— ASSIGNMENT —
Your answer should hold the data exactly as given, minus any picture.

— PROVIDED RECORDS —
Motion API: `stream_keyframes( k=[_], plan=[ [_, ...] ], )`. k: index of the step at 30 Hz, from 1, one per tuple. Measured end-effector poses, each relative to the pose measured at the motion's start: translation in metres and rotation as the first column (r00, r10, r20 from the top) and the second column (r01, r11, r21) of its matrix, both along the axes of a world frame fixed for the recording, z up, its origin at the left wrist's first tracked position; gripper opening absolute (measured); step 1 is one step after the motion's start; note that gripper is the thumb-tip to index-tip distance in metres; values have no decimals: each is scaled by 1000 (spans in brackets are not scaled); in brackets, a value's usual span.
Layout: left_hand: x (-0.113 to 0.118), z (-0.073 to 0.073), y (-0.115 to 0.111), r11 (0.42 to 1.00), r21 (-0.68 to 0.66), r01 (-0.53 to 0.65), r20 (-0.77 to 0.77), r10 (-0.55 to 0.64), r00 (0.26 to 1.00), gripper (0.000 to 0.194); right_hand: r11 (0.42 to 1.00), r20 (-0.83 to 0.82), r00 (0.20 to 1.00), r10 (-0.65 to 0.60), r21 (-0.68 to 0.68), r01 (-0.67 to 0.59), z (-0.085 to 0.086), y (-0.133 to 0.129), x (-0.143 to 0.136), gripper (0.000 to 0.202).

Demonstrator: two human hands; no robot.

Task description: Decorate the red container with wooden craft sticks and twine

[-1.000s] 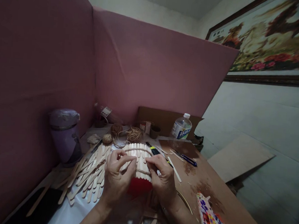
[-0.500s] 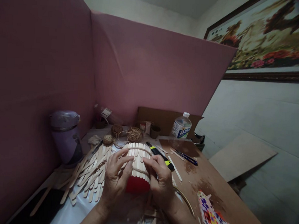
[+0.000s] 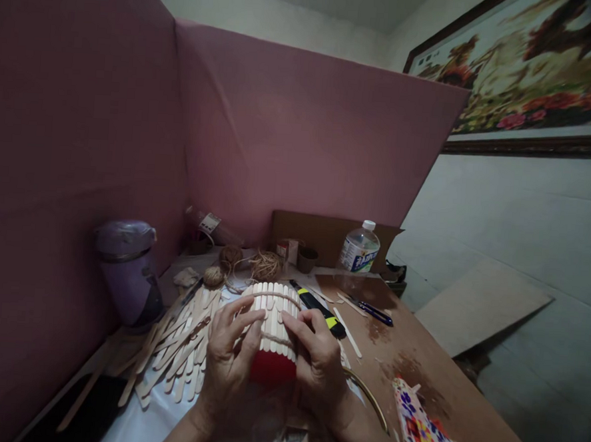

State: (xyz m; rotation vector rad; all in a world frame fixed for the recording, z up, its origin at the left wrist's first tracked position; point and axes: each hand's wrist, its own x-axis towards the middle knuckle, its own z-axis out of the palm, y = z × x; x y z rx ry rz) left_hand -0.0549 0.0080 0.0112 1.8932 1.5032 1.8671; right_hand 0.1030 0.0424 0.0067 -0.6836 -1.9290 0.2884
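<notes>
Between my hands is a rounded holder covered with pale craft sticks (image 3: 272,323), set side by side, with two bands of twine around it. A red surface (image 3: 272,366) shows at its near end. My left hand (image 3: 233,337) grips the left side, thumb and fingertips pressing on the sticks. From the right, my right hand (image 3: 317,352) holds it, its index fingertip on a small rounded piece (image 3: 284,315) on the front. The holder's underside and my lower fingers are hidden.
Loose craft sticks (image 3: 182,347) are piled at left beside a purple lidded container (image 3: 128,271). Twine balls (image 3: 267,264) sit behind. Rightward lie a black-and-yellow utility knife (image 3: 320,308), a blue cutter (image 3: 374,312), a plastic bottle (image 3: 360,251) and a flower-patterned glue gun (image 3: 416,422).
Both hands keep almost the same hold on the stick-covered holder. The view has shifted very slightly; nothing else visibly moved.
</notes>
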Motion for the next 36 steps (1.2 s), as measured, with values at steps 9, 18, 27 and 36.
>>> stream_keyframes(
  k=[9,18,27,36],
  plan=[
    [0,0,-1,1000,3,-3,-20,3,1000,20,999,8,1000,-3,37,2,3,-1,1,42],
    [-6,4,0,998,50,-25,-240,37,970,24,1000,35,999,0,-16,1,2,-3,2,39],
    [-6,0,0,996,74,-44,-216,59,975,25,1000,76,997,-22,21,20,2,-2,3,44],
    [-3,-3,2,993,105,-59,-185,78,980,23,998,67,997,-30,49,27,0,-2,3,45]
  ],
)
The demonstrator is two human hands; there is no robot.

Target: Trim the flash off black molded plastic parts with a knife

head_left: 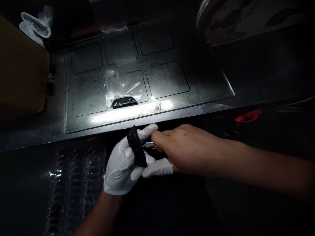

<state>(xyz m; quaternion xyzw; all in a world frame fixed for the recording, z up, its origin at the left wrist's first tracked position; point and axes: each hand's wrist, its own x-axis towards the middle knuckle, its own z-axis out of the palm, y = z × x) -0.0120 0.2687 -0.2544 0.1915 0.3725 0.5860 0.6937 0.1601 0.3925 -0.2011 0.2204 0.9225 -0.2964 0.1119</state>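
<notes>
Head view, gloved left fingers [129, 156] clamped on black part [134, 141], right fingers [161, 139] pinching slim metal tool [150, 144]

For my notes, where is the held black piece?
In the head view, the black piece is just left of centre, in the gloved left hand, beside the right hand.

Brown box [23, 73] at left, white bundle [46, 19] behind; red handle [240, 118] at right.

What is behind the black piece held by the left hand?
Gloved fingers of the left hand show past the black piece; what lies directly behind it is covered.
</notes>
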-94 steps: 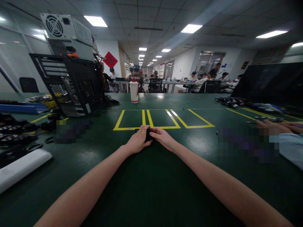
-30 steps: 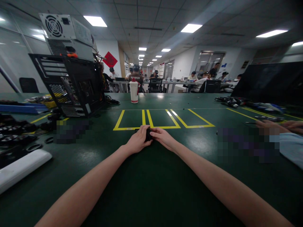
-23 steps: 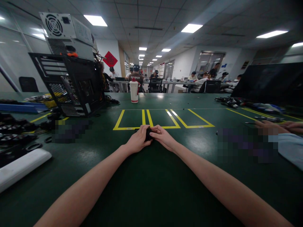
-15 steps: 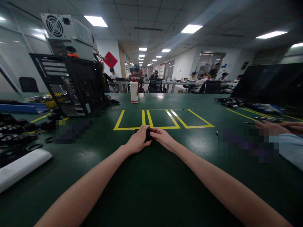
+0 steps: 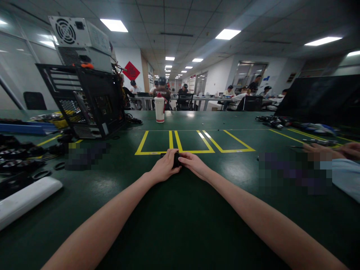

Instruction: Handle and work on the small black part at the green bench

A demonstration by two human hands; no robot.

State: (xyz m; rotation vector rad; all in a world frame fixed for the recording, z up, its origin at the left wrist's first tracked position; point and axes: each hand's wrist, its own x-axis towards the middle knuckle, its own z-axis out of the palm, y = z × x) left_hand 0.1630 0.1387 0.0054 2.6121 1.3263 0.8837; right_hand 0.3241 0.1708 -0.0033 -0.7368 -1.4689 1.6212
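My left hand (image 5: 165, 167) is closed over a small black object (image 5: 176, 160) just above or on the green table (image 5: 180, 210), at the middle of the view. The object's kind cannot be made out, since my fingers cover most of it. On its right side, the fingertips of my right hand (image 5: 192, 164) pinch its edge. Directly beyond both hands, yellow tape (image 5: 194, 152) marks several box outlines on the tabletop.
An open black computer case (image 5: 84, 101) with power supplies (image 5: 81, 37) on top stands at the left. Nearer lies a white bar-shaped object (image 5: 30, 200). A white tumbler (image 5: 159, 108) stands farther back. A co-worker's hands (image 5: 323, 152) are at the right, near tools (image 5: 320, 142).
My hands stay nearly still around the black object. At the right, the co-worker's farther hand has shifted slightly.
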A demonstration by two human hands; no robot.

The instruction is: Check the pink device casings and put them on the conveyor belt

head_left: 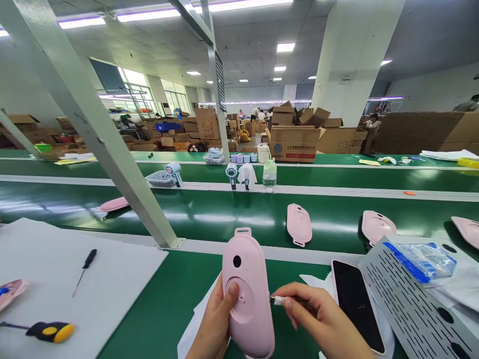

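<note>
A pink oval device with a dark round hole and a circular recess stands tilted up in front of me. My left hand grips its lower left side, thumb resting on the recess. Between the thumb and fingers of my right hand is a small white cable plug. Its metal tip is at the device's right edge; whether it sits inside a port I cannot tell. White paper lies beneath my left hand, on the green work surface.
To the right lie a smartphone and a slotted grey metal panel with a plastic packet. Screwdrivers rest on white sheeting at left, beside a slanted metal post. More pink housings are on the green belt.
</note>
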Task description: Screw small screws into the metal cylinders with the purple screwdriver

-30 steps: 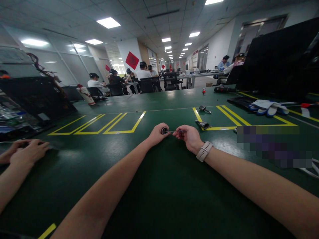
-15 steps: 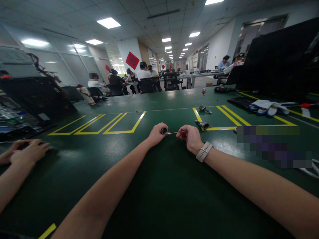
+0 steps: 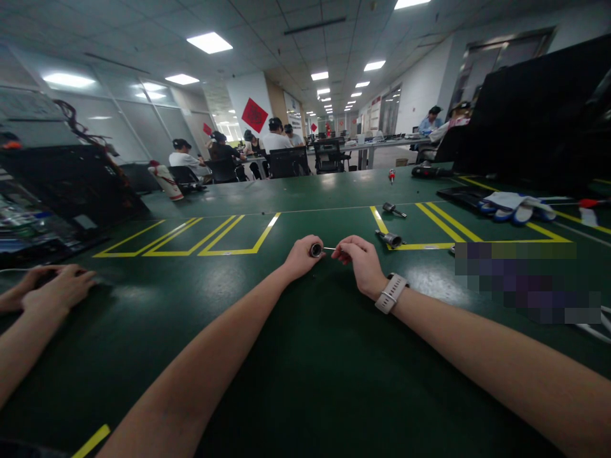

— SOLUTION FOR THIS EXERCISE —
Motion API: `stream_keyframes( k=[_], plan=[ [_, ...] ], )`. k: index of the step at 30 Hz, from 1, one per tuple. Measured end-effector poses, each relative to the pose measured at the motion's start: translation in metres and rotation as the first column (r00, r10, r20 from the top) and the second column (r01, r11, r21) of its matrix, both along the axes of a world frame fixed for the recording, z up, its origin at the left wrist's first tracked position; gripper opening absolute (measured); step 1 is one step after the motion's start; note that gripper is the thumb-tip to index-tip distance in metres; values have no decimals: each is scaled by 1000 (spans in brackets are not scaled); in brackets, a value's usual span.
Layout: left_hand: x (-0.113 to 0.118), z (-0.073 to 0.073), y (-0.115 to 0.111), r11 (0.42 to 1.00), r21 (-0.68 to 0.66), r01 (-0.53 to 0.65), r20 (-0.77 to 0.77), r10 (-0.55 to 0.64), r00 (0.26 to 1.00), gripper (0.000 to 0.194); right_hand: r11 (0.42 to 1.00), r20 (-0.83 to 0.82), r00 (0.20 to 1.00), r10 (-0.65 to 0.60), r21 (-0.68 to 0.68), r01 (-0.67 to 0.59), z (-0.085 to 0.086), y (-0.133 to 0.129), x (-0.143 to 0.136), gripper (0.000 to 0.202).

Demonstrator: two human hands; no robot.

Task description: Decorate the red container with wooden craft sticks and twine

[-1.000s] 
[-0.500s] 
[+0.000s] 

State: (xyz m; rotation vector rad; all in a world frame fixed for the recording, z up, its origin at the left wrist's first tracked position; point and axes: each hand's wrist, its own x-axis towards the middle knuckle, its own z-axis out of the palm, y = z × x; x y z rx ry rz) left_hand -0.0549 0.0080 0.0112 1.8932 1.5032 1.8671; right_hand 0.1030 0.0424 0.0067 -0.6836 -1.9290 0.2884
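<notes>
Between my hands is a rounded holder covered with pale craft sticks (image 3: 272,323), set side by side, with two bands of twine around it. A red surface (image 3: 272,366) shows at its near end. My left hand (image 3: 233,337) grips the left side, thumb and fingertips pressing on the sticks. From the right, my right hand (image 3: 317,352) holds it, its index fingertip on a small rounded piece (image 3: 284,315) on the front. The holder's underside and my lower fingers are hidden.
Loose craft sticks (image 3: 182,347) are piled at left beside a purple lidded container (image 3: 128,271). Twine balls (image 3: 267,264) sit behind. Rightward lie a black-and-yellow utility knife (image 3: 320,308), a blue cutter (image 3: 374,312), a plastic bottle (image 3: 360,251) and a flower-patterned glue gun (image 3: 416,422).
Both hands keep almost the same hold on the stick-covered holder. The view has shifted very slightly; nothing else visibly moved.
</notes>
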Motion for the next 36 steps (1.2 s), as measured, with values at steps 9, 18, 27 and 36.
>>> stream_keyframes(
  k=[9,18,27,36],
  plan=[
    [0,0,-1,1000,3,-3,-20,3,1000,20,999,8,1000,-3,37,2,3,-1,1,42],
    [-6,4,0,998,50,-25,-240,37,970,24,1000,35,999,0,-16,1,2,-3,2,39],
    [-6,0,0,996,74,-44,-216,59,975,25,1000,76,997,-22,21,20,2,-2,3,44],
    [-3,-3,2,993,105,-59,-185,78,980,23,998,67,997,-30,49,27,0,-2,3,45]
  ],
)
The demonstrator is two human hands; there is no robot.

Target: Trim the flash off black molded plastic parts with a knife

head_left: 

<state>(xyz m; quaternion xyzw; all in a world frame fixed for the recording, z up, its origin at the left wrist's first tracked position; point and axes: each hand's wrist, its own x-axis towards the middle knuckle, its own z-axis out of the palm, y = z × x) -0.0120 0.2687 -0.2544 0.1915 0.3725 0.5860 0.6937 0.1601 0.3925 -0.2011 0.2204 0.9225 -0.2964 0.1119</state>
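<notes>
Head view, gloved left fingers [129, 156] clamped on black part [134, 141], right fingers [161, 139] pinching slim metal tool [150, 144]

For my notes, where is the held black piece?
In the head view, the black piece is just left of centre, in the gloved left hand, beside the right hand.

Brown box [23, 73] at left, white bundle [46, 19] behind; red handle [240, 118] at right.

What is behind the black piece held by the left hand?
Gloved fingers of the left hand show past the black piece; what lies directly behind it is covered.
</notes>
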-94 steps: 
-30 steps: 
-23 steps: 
-15 steps: 
+0 steps: 

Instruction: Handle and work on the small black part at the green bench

A demonstration by two human hands; no robot.

State: (xyz m; rotation vector rad; all in a world frame fixed for the recording, z up, its origin at the left wrist's first tracked position; point and axes: each hand's wrist, its own x-axis towards the middle knuckle, its own z-axis out of the palm, y = z × x) left_hand 0.1630 0.1387 0.0054 2.6121 1.3263 0.8837; right_hand 0.3241 0.1708 -0.0033 -0.7368 -1.4689 1.6212
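My left hand (image 5: 165, 167) is closed over a small black object (image 5: 176, 160) just above or on the green table (image 5: 180, 210), at the middle of the view. The object's kind cannot be made out, since my fingers cover most of it. On its right side, the fingertips of my right hand (image 5: 192, 164) pinch its edge. Directly beyond both hands, yellow tape (image 5: 194, 152) marks several box outlines on the tabletop.
An open black computer case (image 5: 84, 101) with power supplies (image 5: 81, 37) on top stands at the left. Nearer lies a white bar-shaped object (image 5: 30, 200). A white tumbler (image 5: 159, 108) stands farther back. A co-worker's hands (image 5: 323, 152) are at the right, near tools (image 5: 320, 142).
My hands stay nearly still around the black object. At the right, the co-worker's farther hand has shifted slightly.
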A demonstration by two human hands; no robot.

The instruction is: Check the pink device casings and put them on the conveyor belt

head_left: 

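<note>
A pink oval device with a dark round hole and a circular recess stands tilted up in front of me. My left hand grips its lower left side, thumb resting on the recess. Between the thumb and fingers of my right hand is a small white cable plug. Its metal tip is at the device's right edge; whether it sits inside a port I cannot tell. White paper lies beneath my left hand, on the green work surface.
To the right lie a smartphone and a slotted grey metal panel with a plastic packet. Screwdrivers rest on white sheeting at left, beside a slanted metal post. More pink housings are on the green belt.
</note>
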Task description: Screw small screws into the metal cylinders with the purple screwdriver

-30 steps: 
-15 steps: 
+0 steps: 

That completes the exercise.